Smart meter experts in data management

We assembled a project team of four experts, all of whom were selected for their experience with unstructured data that our client’s smart meter network would generate. Our experts helped us perform a comprehensive analysis of smart-meter-based applications and analysis technologies, covering both current solutions and technologies still in development.

Our team also investigated machine learning algorithms that would allow our client to analyse their smart meter data at scale and create a range of new insights that can be packaged into new products and services. Some of such services included a new tool that would benefit “prosumer” customers, who also produce energy that they provide to the broader electric grid. We also investigated the development of tools to improve demand forecasts and help our client manage their grid more efficiently and effectively.
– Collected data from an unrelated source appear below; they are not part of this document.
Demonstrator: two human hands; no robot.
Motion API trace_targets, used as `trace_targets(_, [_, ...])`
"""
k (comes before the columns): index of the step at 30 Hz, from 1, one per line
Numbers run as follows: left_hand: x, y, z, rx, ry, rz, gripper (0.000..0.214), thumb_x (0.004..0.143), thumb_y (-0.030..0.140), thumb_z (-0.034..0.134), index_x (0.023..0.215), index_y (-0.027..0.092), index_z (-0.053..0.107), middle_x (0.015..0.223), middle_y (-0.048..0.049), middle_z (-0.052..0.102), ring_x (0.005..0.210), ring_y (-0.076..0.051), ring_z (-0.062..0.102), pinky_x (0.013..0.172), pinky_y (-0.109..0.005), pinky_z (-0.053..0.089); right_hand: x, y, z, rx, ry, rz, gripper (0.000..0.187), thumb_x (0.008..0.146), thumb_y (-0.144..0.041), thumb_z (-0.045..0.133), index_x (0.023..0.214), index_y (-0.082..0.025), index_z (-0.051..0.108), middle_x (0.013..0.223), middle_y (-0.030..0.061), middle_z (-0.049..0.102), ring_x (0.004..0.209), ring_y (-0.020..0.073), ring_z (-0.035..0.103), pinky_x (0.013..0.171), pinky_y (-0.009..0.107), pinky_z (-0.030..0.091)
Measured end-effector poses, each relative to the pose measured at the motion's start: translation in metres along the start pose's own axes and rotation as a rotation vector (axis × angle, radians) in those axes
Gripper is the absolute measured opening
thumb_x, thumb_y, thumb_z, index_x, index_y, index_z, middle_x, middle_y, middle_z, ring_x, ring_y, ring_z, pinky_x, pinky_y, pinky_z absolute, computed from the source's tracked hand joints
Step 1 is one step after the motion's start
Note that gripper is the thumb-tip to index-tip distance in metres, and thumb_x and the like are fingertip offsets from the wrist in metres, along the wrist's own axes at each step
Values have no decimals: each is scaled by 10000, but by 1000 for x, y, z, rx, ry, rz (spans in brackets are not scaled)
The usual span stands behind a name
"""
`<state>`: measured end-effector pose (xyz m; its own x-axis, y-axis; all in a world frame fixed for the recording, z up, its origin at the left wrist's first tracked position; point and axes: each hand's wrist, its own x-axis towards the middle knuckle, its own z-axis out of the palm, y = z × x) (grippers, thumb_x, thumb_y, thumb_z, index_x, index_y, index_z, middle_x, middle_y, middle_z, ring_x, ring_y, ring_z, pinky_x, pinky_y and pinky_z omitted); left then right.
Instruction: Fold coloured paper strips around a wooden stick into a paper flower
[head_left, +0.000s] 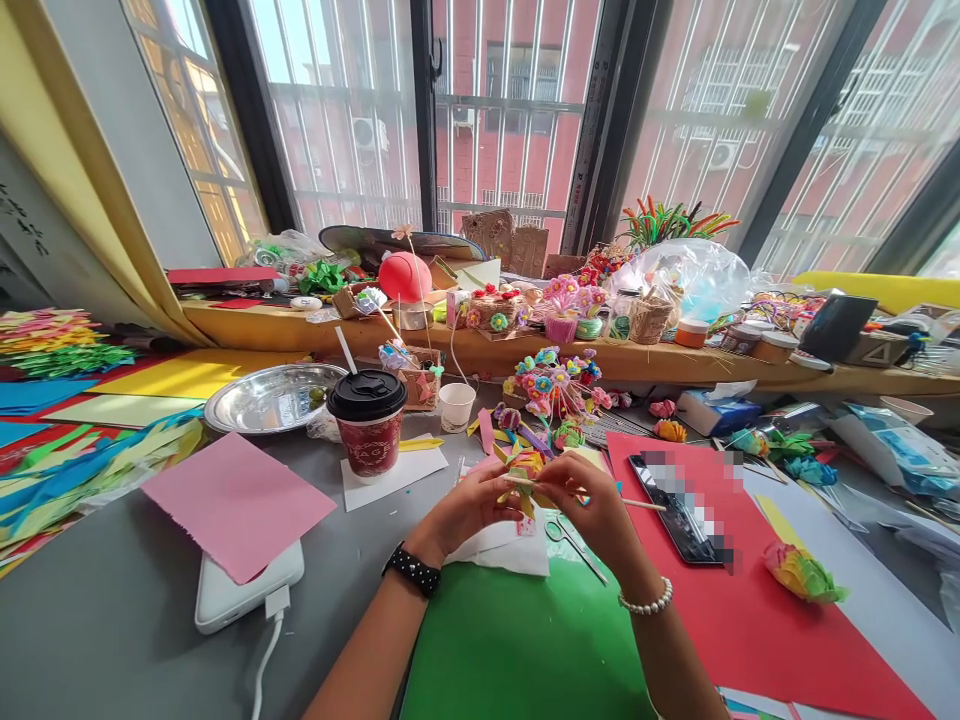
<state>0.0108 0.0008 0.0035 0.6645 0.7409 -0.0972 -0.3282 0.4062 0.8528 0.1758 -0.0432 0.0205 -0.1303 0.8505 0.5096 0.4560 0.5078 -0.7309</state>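
Between my hands is a yellow and orange paper flower (527, 460) with yellow-green strips hanging from it. My left hand (474, 505) closes its fingers round the flower's base. A thin pale wooden stick (643, 504) runs sideways from the flower, and my right hand (589, 490) pinches it close to the petals. My fingers hide where stick and flower meet. Just below the right hand, a pair of small scissors (574, 545) lies on the table. White paper (502, 550) is under both hands, at the top of a green mat (525, 640).
On the left stand a lidded cup (367, 425), a metal plate (255, 400) and a pink sheet (240, 500) over a white power bank (251, 590). To the right, a phone (679, 510) and a finished-looking paper flower (802, 572) lie by a red sheet (765, 630).
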Motion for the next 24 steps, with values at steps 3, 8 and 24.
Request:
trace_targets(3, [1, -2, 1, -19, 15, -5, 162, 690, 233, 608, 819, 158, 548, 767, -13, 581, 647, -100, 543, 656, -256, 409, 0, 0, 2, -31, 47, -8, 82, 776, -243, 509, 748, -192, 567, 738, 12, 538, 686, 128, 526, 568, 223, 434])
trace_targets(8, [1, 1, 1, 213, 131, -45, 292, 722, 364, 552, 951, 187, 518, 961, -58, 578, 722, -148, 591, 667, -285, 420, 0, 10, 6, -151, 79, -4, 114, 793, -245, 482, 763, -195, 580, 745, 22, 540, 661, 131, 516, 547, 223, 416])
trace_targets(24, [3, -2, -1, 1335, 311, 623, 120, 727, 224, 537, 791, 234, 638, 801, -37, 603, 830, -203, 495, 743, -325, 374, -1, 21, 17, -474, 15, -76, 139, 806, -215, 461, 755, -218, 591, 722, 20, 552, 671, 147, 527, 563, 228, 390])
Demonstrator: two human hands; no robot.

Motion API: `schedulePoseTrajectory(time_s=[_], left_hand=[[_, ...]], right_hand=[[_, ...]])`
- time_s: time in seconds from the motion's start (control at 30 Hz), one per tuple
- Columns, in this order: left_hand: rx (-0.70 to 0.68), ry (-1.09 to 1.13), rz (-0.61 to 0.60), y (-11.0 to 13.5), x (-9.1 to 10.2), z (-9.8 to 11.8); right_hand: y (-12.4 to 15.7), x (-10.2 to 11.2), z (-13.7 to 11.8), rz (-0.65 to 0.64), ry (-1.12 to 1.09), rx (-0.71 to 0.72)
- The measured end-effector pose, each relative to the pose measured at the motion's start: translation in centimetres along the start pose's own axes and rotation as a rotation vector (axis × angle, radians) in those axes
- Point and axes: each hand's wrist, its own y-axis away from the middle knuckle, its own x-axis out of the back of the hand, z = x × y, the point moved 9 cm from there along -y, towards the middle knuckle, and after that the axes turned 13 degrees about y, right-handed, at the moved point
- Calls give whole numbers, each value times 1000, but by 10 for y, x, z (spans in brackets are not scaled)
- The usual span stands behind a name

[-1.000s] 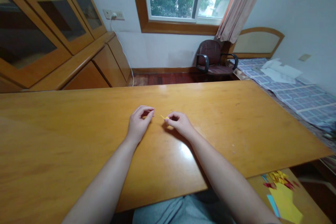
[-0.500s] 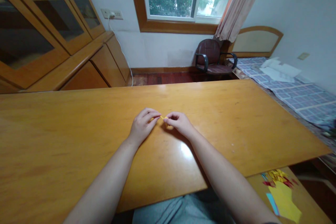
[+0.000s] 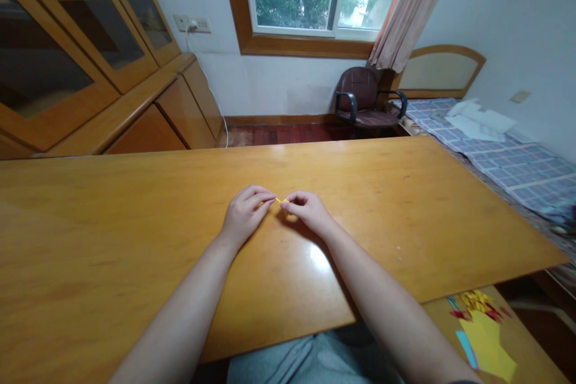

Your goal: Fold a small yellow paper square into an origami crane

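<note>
A small yellow piece (image 3: pixel 279 201), perhaps paper, sits between the two hands, just above the middle of the bench (image 3: pixel 148 240). The right hand (image 3: pixel 308 210) pinches its thicker end between thumb and fingers; the left hand (image 3: pixel 246 213) has its fingers narrowed on the thin end. At lower right, a lower surface carries a yellow sheet (image 3: pixel 488 345), a blue strip (image 3: pixel 466 348) and a yellow-and-red pile (image 3: pixel 477 301). Beyond the bench stand a chair (image 3: pixel 359 91) and a bed (image 3: pixel 517 159).

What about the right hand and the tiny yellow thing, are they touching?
Touching: the head view shows the right hand pinching the tiny yellow thing at the fingertips.
</note>
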Motion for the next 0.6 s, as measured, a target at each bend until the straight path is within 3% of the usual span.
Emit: schedulePoseTrajectory(time_s=[0.17, 0.43, 0.6], left_hand=[[0, 30, 28, -2, -1, 3], [242, 261, 104, 0, -6, -20], [267, 282, 101, 1, -7, -22]], right_hand=[[1, 0, -4, 31, 61, 44], [5, 10, -25, 217, 356, 266], [5, 12, -28, 259, 409, 301]])
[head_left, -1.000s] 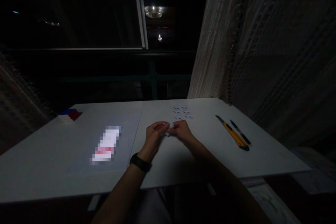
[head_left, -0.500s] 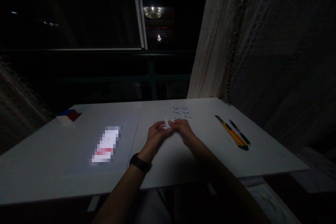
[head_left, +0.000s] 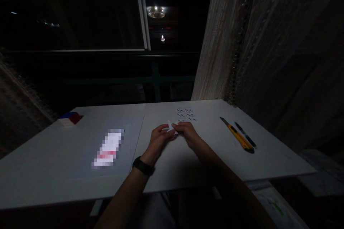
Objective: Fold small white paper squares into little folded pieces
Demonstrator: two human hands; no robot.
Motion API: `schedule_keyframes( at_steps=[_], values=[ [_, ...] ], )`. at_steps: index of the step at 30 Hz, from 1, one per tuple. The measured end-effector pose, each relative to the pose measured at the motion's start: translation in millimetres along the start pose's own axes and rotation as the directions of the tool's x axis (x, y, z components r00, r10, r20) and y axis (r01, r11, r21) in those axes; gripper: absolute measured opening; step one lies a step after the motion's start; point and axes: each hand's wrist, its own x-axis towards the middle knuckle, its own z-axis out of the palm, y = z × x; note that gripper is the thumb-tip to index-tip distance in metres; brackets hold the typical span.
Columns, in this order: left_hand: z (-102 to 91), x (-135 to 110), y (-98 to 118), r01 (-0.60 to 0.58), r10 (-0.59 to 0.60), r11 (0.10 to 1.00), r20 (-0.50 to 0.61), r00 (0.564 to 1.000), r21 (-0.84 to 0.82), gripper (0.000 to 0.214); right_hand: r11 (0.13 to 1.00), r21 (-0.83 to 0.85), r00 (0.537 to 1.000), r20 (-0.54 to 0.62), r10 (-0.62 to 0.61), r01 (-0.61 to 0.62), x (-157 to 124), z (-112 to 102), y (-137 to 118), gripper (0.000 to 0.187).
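Pinching a small white paper (head_left: 170, 126) in 2 bare hands near the middle of a dimly lit white table (head_left: 32, 166). Gripped by the left hand (head_left: 159, 137), black watch (head_left: 143, 166) on its wrist, from 8 o'clock, and by the right hand (head_left: 188, 133) from between 3 and 4 o'clock. Closed lightly on the paper from both sides, with a pale tip showing toward 11 o'clock. Too dark and too small to tell any fold, or any contact with the tabletop.

Held near 6 small white cards (head_left: 189, 110) with dark marks, spread at 1 o'clock in 3 rows of 2. Well apart from a yellow cutter (head_left: 238, 138) and, just beside it, a dark pen (head_left: 245, 135), both toward 3 o'clock. Well apart, too, from a glowing screen (head_left: 109, 148), blurred out, on a pale sheet (head_left: 128, 157) between 8 and 9 o'clock, and from a colored block (head_left: 70, 118) at 9 o'clock.

Best done, judging from the grip, by steadying with 1 hand and working with the other. Press evenly, not hard, to avoid crumpling something apparently thin. Stay low over the table to limit any drop, clear of the cards at 1 o'clock. In such poor light, probably worth angling toward the screen to check edges.
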Motion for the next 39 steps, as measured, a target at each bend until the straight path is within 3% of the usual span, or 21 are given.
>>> schedule_keyframes(
  at_steps=[7,14,29,35,39],
  values=[
    [-3.0,1.5,-0.5,-0.007,0.009,0.998,-0.046,0.999,0.061,0.055,0.997,-0.079,1.000,-0.009,-0.009,0.008,0.4,-1.4,-2.0,0.029],
    [-2.3,0.1,-0.8,0.015,-0.023,0.997,0.094,0.995,0.082,0.053,0.996,-0.085,0.999,0.025,0.027,-0.024,-3.4,2.4,-5.2,0.028],
    [-2.5,2.9,-3.9,0.010,-0.017,0.993,0.056,0.998,0.119,0.054,0.996,-0.065,0.995,0.072,0.067,-0.063,-4.2,2.4,-4.0,0.026],
    [-2.3,1.3,-0.8,0.010,-0.011,0.992,0.007,1.000,0.127,0.052,0.994,-0.109,0.992,0.127,0.018,-0.005,-2.4,0.4,-2.2,0.030],
    [-0.6,-0.4,1.8,-0.003,0.001,0.997,0.025,1.000,0.083,0.057,0.993,-0.113,0.995,0.100,-0.013,0.024,-0.7,-1.6,-0.7,0.032]
  ],
)
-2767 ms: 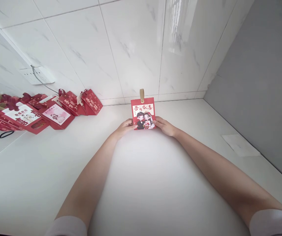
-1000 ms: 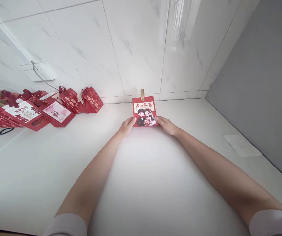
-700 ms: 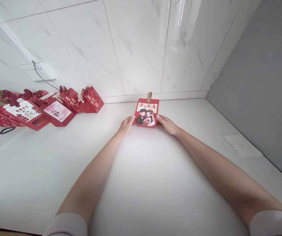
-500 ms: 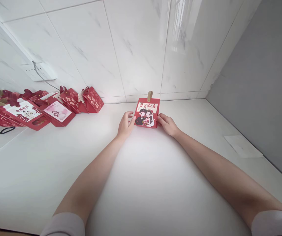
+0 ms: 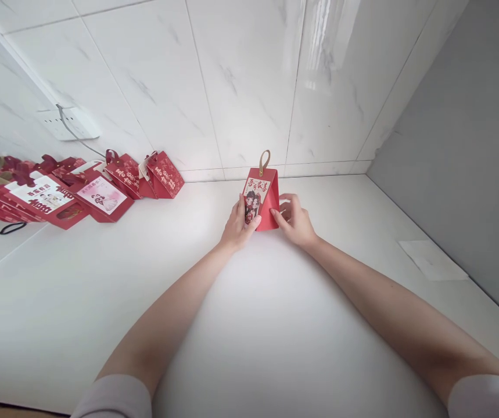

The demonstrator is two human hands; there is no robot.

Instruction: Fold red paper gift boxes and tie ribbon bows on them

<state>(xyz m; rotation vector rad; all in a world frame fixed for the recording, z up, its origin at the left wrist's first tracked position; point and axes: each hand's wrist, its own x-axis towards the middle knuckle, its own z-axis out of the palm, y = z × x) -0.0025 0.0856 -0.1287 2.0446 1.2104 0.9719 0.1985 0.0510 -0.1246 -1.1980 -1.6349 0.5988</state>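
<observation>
A red gift box (image 5: 270, 206) with a tan loop handle (image 5: 265, 159) is between the two hands near the tabletop's (image 5: 284, 325) back edge, roughly midway along the part in view. Its face, printed with a cartoon couple, is turned to the left, and a plain red side shows at the right. Whether its base touches the tabletop is hard to tell.

The left hand (image 5: 234, 227) is clamped on the box, fingers along its left side and thumb across the lower front. The right hand (image 5: 298, 223) has its thumb against the plain red side and its other fingers curled by the rear edge; I cannot tell whether they grip it.

More red boxes (image 5: 44, 200) crowd together along the back edge toward the left, many leaning, one with a pink picture (image 5: 102, 198). A black loop (image 5: 13, 229) lies just in front of them. A grey cable (image 5: 69, 130) runs from the wall socket (image 5: 84, 123) down behind the boxes. A flat white paper (image 5: 432, 260) lies near the tabletop's right edge, well apart from the hands
</observation>
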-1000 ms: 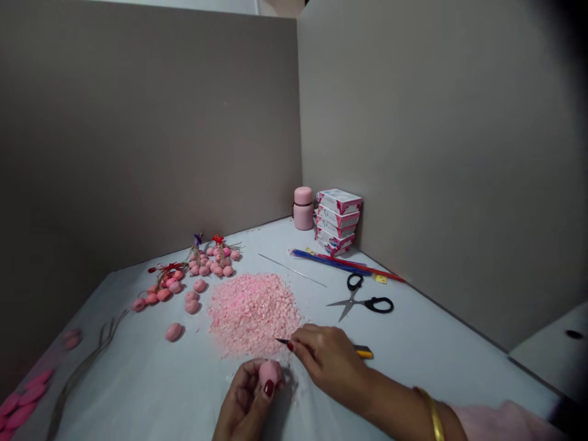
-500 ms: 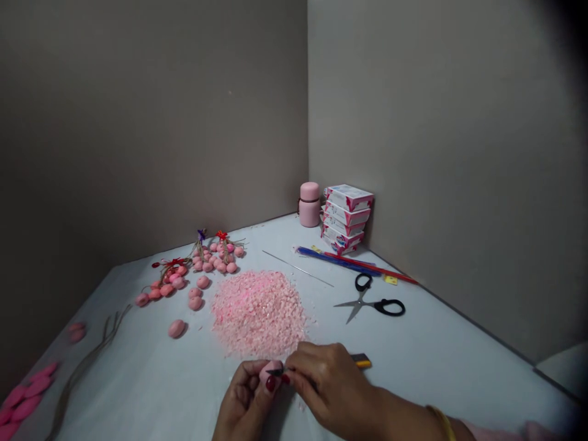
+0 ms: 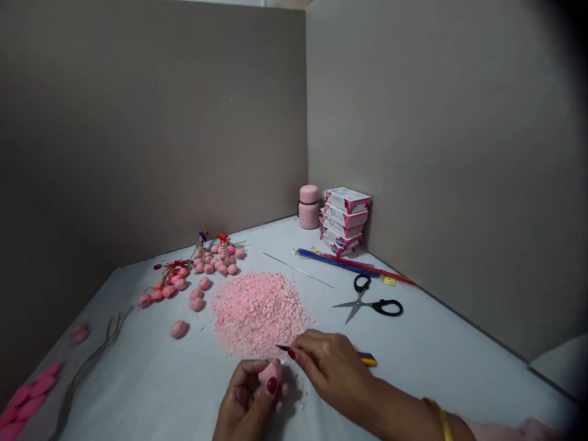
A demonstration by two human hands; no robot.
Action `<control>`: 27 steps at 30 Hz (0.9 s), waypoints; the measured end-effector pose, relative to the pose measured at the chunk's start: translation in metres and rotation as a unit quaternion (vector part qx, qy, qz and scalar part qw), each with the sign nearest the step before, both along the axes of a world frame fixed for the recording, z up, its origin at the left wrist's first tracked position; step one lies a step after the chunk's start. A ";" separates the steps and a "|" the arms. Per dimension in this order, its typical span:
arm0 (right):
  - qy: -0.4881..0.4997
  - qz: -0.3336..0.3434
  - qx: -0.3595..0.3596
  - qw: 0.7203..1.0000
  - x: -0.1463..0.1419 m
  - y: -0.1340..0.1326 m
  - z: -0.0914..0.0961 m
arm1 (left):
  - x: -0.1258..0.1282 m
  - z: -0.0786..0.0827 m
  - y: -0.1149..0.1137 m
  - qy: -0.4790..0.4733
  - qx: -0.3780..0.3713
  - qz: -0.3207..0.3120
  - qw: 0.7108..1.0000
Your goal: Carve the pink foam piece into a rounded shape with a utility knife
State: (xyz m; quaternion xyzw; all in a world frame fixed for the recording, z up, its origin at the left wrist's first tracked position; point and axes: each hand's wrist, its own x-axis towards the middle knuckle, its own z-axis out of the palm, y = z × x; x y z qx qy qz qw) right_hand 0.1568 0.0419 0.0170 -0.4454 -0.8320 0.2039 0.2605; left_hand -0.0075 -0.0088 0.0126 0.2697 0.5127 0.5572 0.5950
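Note:
My left hand (image 3: 250,395) is closed around a small pink lump (image 3: 271,372), soap-like with flat cut faces, the thumb with its red nail pressed on it. My right hand (image 3: 328,367) grips a utility knife (image 3: 283,348). Its dark pointed blade sticks out past the fingertips, a little above the lump and apart from it. A yellow-and-black handle end shows behind the right hand. Just beyond the blade lies a wide heap of pink shavings (image 3: 260,312). A few loose crumbs lie on the table between the hands.
Black-handled scissors (image 3: 361,303) lie spread at right, near a thin metal rod (image 3: 298,269) and blue and red ties (image 3: 340,263). Behind stand a pink flask (image 3: 309,208) and stacked boxes (image 3: 344,220). Pink rounded pieces (image 3: 178,329), strung bunches (image 3: 220,260) and cords (image 3: 87,367) occupy the left.
My right hand has lifted the blade up and away from the pink lump, which stays in my left hand. The view has tilted slightly upward.

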 end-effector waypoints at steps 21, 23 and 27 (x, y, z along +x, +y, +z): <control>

The team identified additional opportunities, such as creating consumer-facing applications that use their smart meter data, and determining the best network communications technologies to use for their smart meter network. We also identified challenges and risks that our client needed to monitor while developing and deploying their smart meter network, including potential cybersecurity threats.

Project Output Examples

...[O]ur client is pursuing the machine learning-based solutions we recommended, and they are now developing internal tools for each use case and each application that our team identified.

Smart meter use cases

Our team’s conclusions illustrated the strengths and weaknesses of each technology relative to our client’s specific goals. Our framing helped them to understand which technologies were most mature, and to consider those that could provide the greatest benefits when integrated with their smart meter equipment and networks. As a result, our client is pursuing the machine learning-based solutions we recommended, and they are now developing internal tools for each use case and each product and service our team identified.